Police agencies aren’t reporting cases of misconduct like they’re required to by law, audit claims

Posted at 9:47 AM, Jan 30, 2019
and last updated 2019-01-30 11:49:17-05

SALT LAKE CITY — An audit of the agency that certifies and disciplines police officers finds law enforcement isn’t reporting some cases of misconduct by cops as required by law.

Utah State Auditor John Dougall’s report also found that Utah’s Peace Officer Standards and Training (POST) is a little light on discipline compared to other states. The audit, unveiled Wednesday, offered some tough criticism for POST and called on the legislature to change laws to make it tougher for officers to lie to investigators.

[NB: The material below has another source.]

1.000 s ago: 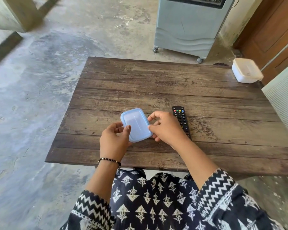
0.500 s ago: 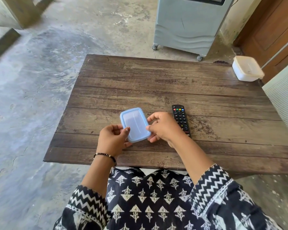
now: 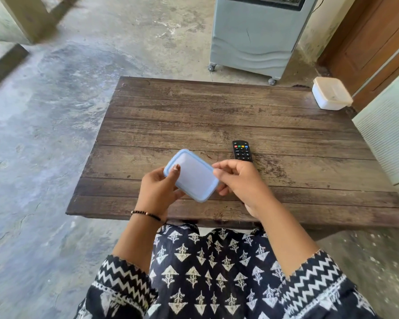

The audit found six instances from 2013 to 2018 where police agencies did not refer officer misconduct cases to POST for discipline.

“Because these cases were not reported, POST’s ability to manage and control officer
certification is diminished, and some officers have likely avoided POST Council‐imposed
discipline against their peace officer certification,” the audit said.

In response, POST said it does not have the ability to audit law enforcement agencies to ensure compliance.

“All cases of police misconduct that are brought to POST’s attention and meet the standards of a POST investigation are investigated,” POST executive director Scott Stephenson wrote to auditors.

Dougall also said that compared to other states, POST is lenient on officer discipline. Stephenson countered that for some offenses that may be true, but for others POST is more severe.

“The POST staff will present the audit findings concerning the sanctioning practices of surrounding states to POST Council. However, the POST staff has no influence on the Council’s final determination of discipline,” he wrote.

The POST Council is made up of law enforcement representatives and civic leaders and meets quarterly to hand out discipline for police misconduct. In many cases, officers in trouble show up to plead their case. Sometimes, those personal stories do result in a lessening of the offense. In other instances, it has the opposite effect.